**Assigned task**
Read the records below. Copy each line where the string "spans" occurs.

(Recorded data)
..............................
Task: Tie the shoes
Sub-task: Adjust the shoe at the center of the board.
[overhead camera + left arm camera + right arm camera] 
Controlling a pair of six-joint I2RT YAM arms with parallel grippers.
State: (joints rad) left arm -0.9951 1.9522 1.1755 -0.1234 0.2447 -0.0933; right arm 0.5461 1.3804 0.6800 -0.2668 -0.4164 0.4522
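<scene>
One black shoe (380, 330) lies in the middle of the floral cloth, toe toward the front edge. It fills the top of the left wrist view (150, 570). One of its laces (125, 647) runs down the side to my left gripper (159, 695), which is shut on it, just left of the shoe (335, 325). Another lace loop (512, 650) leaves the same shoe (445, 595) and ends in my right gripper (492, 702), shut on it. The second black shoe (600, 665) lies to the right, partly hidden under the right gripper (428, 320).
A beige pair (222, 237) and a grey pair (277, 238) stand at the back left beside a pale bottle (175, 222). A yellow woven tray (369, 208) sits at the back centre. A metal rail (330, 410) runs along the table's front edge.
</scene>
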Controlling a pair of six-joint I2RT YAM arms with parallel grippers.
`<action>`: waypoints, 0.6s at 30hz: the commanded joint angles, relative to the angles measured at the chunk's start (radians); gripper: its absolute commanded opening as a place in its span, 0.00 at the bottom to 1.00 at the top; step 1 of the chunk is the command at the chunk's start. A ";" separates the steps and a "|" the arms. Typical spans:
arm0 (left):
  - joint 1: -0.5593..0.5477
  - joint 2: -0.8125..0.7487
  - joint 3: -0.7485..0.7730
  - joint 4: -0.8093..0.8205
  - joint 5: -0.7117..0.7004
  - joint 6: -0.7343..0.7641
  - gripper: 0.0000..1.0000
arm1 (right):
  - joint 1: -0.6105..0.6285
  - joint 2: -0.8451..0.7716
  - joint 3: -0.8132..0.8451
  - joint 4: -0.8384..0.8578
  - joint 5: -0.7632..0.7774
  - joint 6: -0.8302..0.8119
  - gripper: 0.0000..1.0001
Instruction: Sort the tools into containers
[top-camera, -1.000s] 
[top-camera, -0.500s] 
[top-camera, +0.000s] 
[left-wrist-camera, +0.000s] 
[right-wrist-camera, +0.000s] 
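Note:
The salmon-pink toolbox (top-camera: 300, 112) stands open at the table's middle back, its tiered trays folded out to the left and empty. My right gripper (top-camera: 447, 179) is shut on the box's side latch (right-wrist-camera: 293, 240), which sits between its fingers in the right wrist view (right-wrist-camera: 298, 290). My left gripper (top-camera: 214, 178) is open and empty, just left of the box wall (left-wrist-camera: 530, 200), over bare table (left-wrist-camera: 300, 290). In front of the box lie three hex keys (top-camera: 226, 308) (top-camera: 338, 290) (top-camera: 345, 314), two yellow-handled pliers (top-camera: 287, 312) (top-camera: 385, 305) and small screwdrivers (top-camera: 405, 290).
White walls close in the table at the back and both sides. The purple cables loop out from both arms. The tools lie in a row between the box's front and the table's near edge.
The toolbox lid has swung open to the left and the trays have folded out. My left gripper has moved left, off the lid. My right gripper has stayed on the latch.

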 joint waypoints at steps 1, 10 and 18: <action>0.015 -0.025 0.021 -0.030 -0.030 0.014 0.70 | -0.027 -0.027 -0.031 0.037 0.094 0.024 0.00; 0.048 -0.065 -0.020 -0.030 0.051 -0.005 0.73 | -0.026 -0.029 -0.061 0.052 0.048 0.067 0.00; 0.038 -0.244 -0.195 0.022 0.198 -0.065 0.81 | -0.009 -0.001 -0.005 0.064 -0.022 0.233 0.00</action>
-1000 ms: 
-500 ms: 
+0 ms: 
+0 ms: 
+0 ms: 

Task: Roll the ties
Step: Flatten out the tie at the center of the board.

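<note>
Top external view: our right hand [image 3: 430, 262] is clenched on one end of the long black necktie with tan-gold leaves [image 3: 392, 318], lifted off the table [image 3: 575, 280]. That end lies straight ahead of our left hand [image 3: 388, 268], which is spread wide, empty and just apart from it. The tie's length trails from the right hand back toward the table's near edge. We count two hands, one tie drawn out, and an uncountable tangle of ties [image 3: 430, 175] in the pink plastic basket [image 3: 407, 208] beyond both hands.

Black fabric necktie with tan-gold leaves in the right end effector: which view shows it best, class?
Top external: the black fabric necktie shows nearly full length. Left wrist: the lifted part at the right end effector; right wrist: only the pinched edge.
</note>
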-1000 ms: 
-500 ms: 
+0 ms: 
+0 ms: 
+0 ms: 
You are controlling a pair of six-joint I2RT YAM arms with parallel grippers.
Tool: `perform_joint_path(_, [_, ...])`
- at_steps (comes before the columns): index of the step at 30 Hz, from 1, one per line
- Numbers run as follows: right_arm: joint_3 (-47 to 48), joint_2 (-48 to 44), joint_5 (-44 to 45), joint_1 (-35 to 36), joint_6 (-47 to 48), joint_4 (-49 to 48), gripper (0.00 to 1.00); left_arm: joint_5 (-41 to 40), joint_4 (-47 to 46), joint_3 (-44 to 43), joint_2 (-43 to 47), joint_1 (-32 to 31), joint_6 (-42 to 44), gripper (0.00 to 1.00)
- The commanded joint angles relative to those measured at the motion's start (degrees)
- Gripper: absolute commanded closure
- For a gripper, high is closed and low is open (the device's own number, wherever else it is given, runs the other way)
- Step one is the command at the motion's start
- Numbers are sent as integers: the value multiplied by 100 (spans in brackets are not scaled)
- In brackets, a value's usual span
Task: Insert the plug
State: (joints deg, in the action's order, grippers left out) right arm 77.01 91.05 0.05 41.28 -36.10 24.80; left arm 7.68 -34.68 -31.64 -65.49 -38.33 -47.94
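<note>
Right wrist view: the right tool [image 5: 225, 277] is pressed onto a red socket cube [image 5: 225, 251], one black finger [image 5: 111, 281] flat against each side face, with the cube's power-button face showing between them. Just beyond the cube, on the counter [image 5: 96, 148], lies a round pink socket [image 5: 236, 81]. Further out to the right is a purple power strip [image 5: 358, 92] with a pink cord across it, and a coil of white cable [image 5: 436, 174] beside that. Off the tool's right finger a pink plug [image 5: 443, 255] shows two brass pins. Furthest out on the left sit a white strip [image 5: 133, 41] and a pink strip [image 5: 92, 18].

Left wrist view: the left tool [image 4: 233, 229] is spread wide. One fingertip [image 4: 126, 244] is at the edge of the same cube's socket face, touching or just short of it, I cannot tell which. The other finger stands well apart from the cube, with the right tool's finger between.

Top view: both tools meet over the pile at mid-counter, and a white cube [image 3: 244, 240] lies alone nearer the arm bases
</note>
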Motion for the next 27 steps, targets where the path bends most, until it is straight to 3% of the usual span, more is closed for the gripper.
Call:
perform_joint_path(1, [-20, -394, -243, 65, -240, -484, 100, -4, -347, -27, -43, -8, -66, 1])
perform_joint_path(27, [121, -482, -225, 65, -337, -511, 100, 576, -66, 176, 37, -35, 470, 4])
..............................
**Response to this exercise**
`<action>`: waypoints, 0.6s at 30hz: the commanded joint angles, relative to the angles measured at the chunk's start (radians); gripper: its absolute commanded opening as a place in its span, 0.00 at the bottom to 1.00 at the top; step 1 of the chunk is the command at the chunk's start. A ";" separates the steps and a "|" the arms. Typical spans:
- Numbers are sent as integers: the value multiplied by 100 (spans in brackets are not scaled)

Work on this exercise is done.